Видимо, он ночи понравился. Она стала играть с ним как кошка с котёнком, ластясь да мурлыкая, только не допуская слишком вольных объятий. Обволакивала дремотой, позволив смотреть откровенные сны, в которых главной героиней была сама: белокурая весталка, откровенная, похотливая, дышала грудным хрипом сквозь плотно сжатые губы и в последний взрывной миг отталкивала его. Серафим просыпался мокрый от слёз, от сомнений и глухого восторга; наяву просил ночь вернуться в его сон, в объятия, и обещал светлый рай святой развратнице. За спиной на соломе сидел леший, и склонившись грустной плачущей мордой в колени, тихо выл, умоляя ночь не изменять ему, не предавать сто годов прежней совместной жизни.
Но она в последний раз, перед рассветом, всё же приняла своего случайного любовника.

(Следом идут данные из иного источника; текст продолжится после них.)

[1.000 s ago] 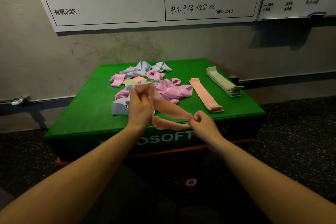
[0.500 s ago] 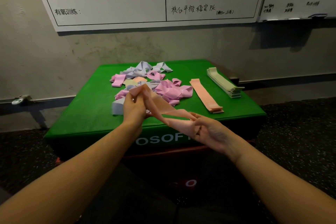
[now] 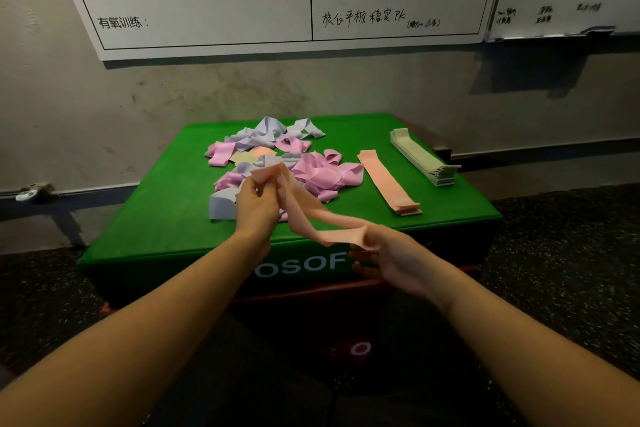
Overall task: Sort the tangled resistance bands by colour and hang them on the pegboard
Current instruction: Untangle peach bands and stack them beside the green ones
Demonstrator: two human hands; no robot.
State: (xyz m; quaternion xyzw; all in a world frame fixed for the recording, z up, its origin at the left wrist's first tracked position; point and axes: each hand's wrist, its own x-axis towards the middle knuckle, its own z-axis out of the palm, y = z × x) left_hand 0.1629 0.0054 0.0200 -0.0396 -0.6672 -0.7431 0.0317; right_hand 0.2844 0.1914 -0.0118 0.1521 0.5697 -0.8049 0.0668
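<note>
A whiteboard [image 3: 214,0] with handwritten text hangs on the grey wall [image 3: 104,107]. Below it stands a green padded box [image 3: 166,211]. On its top lies a tangled pile of bands [image 3: 277,156] in pink, lilac and pale yellow. To the right of the pile lies a flat stack of peach bands [image 3: 388,184], and further right, apart from it, a stack of pale green bands [image 3: 422,156]. One peach band [image 3: 311,215] is held in the air above the box's near edge. The left hand [image 3: 256,208] pinches its upper end with curled fingers. The right hand [image 3: 391,256], palm up, pinches its lower end.
</note>
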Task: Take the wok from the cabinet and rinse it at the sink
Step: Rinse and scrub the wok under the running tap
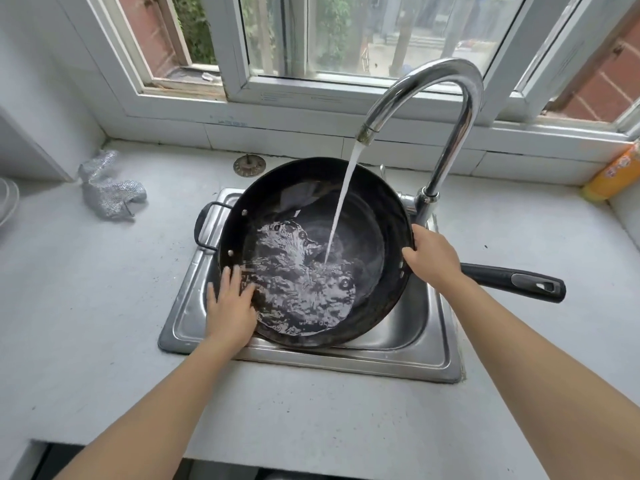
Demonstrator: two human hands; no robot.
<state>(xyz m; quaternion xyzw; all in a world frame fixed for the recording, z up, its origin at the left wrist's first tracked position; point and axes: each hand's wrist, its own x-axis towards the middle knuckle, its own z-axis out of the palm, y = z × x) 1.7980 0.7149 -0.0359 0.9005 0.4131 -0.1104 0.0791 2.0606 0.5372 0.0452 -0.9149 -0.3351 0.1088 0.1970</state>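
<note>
A black wok (374,220) sits tilted over the steel sink (433,344), with its long black handle (519,282) pointing right. Water pours from the chrome faucet (446,140) into it and pools on its lower left side. My left hand (230,303) lies flat with straight fingers on the wok's inner left wall, at the water's edge. My right hand (433,254) grips the wok's right rim where the handle joins, fingers curled over the edge.
A silver scouring cloth (107,192) lies on the grey counter at the left. A round drain strainer (249,165) rests behind the sink. An orange bottle (613,174) stands at the far right by the window sill. White dishes (7,202) show at the left edge.
</note>
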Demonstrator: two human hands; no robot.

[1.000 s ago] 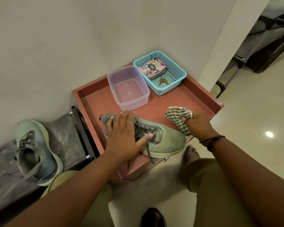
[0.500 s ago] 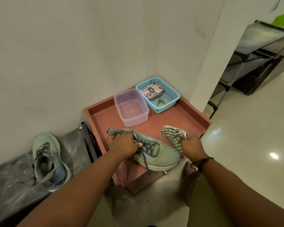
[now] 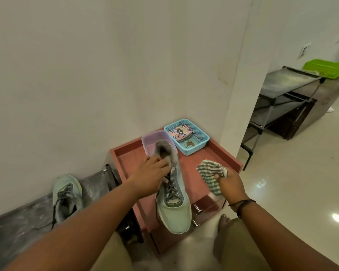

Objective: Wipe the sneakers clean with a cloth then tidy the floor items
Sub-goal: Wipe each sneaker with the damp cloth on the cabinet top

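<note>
My left hand [image 3: 152, 176] grips one sneaker [image 3: 171, 189] at the collar; right-hand fingers [image 3: 219, 176] pinch the striped cloth [image 3: 210, 173], off the shoe. I'd say wiping is midway, second sneaker [image 3: 67, 196] and tidying pending.

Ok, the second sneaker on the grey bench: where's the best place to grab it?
Grip the sneaker at its heel collar, coming from above. It sits sole-down with the opening facing up, so fingers can probably hook inside the collar, much as the left hand holds the other sneaker.
</note>
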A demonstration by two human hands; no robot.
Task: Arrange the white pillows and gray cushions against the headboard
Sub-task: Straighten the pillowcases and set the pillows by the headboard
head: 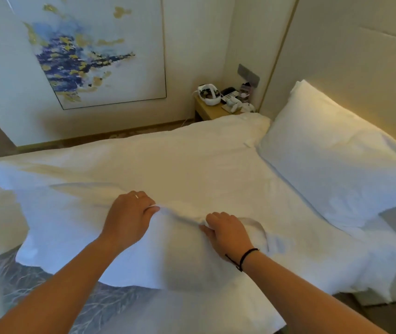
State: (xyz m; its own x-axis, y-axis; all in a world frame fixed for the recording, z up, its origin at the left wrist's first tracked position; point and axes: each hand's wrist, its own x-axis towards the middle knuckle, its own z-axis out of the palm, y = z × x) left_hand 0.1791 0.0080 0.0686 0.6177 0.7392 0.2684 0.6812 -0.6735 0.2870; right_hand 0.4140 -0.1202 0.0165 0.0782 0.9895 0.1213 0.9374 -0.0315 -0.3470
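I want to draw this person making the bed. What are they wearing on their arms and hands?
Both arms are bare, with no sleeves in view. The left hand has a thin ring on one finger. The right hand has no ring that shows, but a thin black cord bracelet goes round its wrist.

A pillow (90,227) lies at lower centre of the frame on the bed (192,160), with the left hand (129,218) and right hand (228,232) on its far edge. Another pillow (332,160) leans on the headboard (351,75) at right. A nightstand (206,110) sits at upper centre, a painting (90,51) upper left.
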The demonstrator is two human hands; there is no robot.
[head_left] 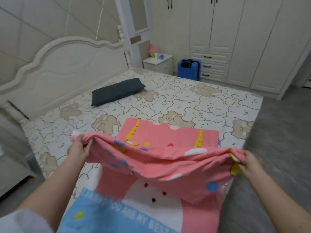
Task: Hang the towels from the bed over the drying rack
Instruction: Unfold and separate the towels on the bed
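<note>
Both hands are closed on the same pink towel, one at each end of a gathered edge. Her left hand has its fingers curled tight around a bunched corner at about 9 o'clock from the towel's middle, and the right hand pinches the opposite corner at 3 o'clock, where a yellow patch of the print shows between the fingers. Between the two grips the cloth sags in a shallow fold, lifted off the bed, while its far part still lies flat on the sheet toward 12 o'clock, showing yellow carrots, blue dots and white blobs on the pink.

Under the lifted edge, toward 6 o'clock, a second towel lies spread on the bed; it has a blue band with white lettering, a white animal figure with dark red dots, and pink around that. Part of it is hidden by the raised cloth.

The bed has a cream sheet printed with bears and rabbits. A dark grey pillow rests on it at 11 o'clock, near the white carved headboard. Past the far corner of the bed, at 12 o'clock, stands a small white nightstand with some small items on top, too blurred to name. Just beside it, at 1 o'clock, a blue suitcase stands upright against the white wardrobe.
</note>
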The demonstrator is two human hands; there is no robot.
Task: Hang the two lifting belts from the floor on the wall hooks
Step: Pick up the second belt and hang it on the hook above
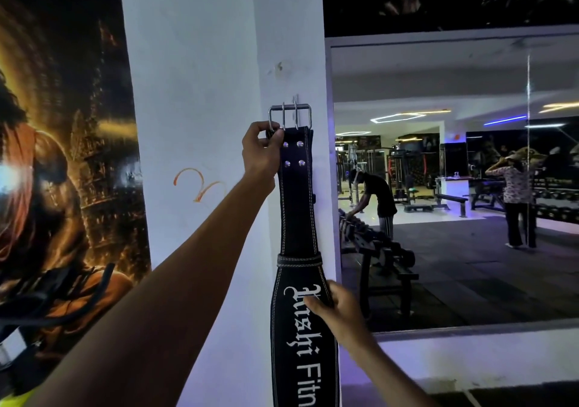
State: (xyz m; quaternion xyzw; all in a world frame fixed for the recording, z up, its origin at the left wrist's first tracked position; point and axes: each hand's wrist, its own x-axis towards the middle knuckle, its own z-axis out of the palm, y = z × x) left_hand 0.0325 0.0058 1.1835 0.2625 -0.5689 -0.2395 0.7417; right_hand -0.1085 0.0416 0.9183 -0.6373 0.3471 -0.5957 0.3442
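A black belt (297,218) hangs flat against the white pillar (194,93) near its right edge, its buckle (289,117) over a hook (295,99). The left hand (261,153) pinches the belt's top corner; the right hand (336,308) grips its wider part.

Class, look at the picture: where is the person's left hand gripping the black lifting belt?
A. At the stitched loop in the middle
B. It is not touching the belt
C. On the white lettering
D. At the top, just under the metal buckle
D: the left hand pinches the black lifting belt right under the metal buckle; the right hand holds the lettered part.
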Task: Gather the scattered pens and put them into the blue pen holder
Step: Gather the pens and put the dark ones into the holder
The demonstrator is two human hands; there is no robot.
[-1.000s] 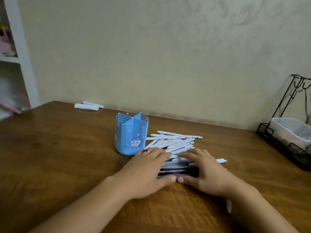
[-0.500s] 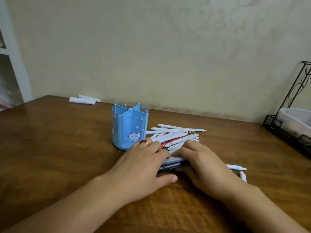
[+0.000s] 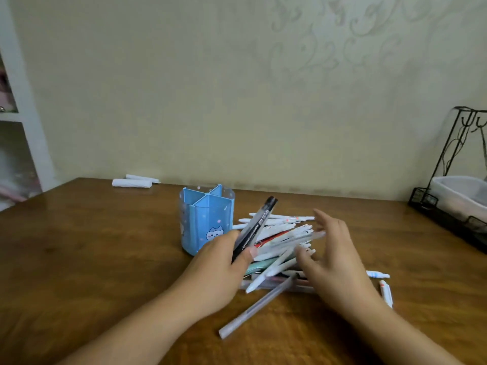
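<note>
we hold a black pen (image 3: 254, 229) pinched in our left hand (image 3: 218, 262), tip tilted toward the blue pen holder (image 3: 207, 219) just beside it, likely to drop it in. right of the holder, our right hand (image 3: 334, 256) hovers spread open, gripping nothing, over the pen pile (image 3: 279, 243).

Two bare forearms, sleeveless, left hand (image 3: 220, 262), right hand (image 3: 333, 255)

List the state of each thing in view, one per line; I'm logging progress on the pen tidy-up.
blue pen holder: upright, no pens seen inside
black pen: lifted, tilted, held
left hand: gripping the black pen
right hand: open, over the pile
pen pile: loose on the table
clear pen: lying apart, nearer the camera
</note>
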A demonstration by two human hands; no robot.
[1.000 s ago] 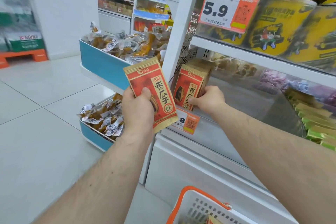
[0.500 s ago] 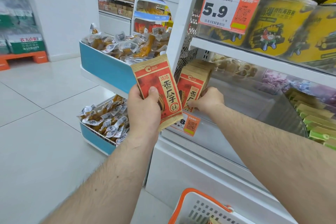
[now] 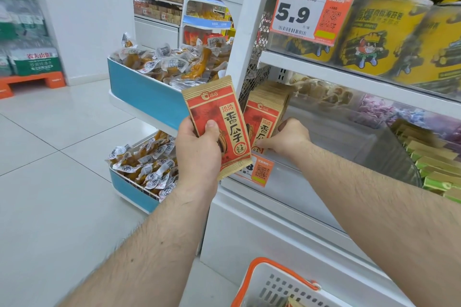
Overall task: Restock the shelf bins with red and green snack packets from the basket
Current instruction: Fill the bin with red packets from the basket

И Серафим закричал. Его восторженный вопль разбудил даже глухого гнома. Маленький несчастливый гном лежал себе в кровати – спал, никого не трогал, в своей глухой норке, глухой сам с рождения. И никогда он не слышал даже писклявенького звука. Но вдруг вскочил гном, разбуженный, и заревел! восторгаясь шумом! – а потом потерял сознание. Он как арбуз валялся толстый, пижамка сбилась на плечи – глаза его были огромны и счастливы.
Проснулся Серафим. Он не запомнил своего сна – просто вышел из него, не прощаясь, чтобы сказать доброе утро заре поднебесной. Росистая трава выстудилась знобкой прохладой; закашляла, распугивая прикорнувших на ветках холостых воробьёв, и воробьих в разводе. А семейные уже строили свои гнёзда.
Сидя под чередой молодых берёзок, леший играл на свирели. Тихо и грустно. Скрестив ноги и левой рукой опершись на колено, он качал головой от тоски своей песни. Только начал в луже умываться ворон среднего возраста – но заглянув в страдающие глаза больного лешего, подлетел близко, спросил: – Почему грустный и скучное играешь? Давай повеселее.
– Настроения нет.
– Из-за него? – показал ворон клювом на Серафима.
– Да, – лесной дядька заплакал, а птиц осуждающе покачал встрёпанной макушкой. Слёзы стекали по рыжеватой бороде лесовика на вязлые пальцы, схожие с корнями сосен – и ветер, приблудный тузик, слизывал солёные капли. Дядька сидел, уставившись в даль, кривя губы на гудках свирели; Серафим виновато прятал глаза, пока собирался в дорогу, и ушёл неслышно.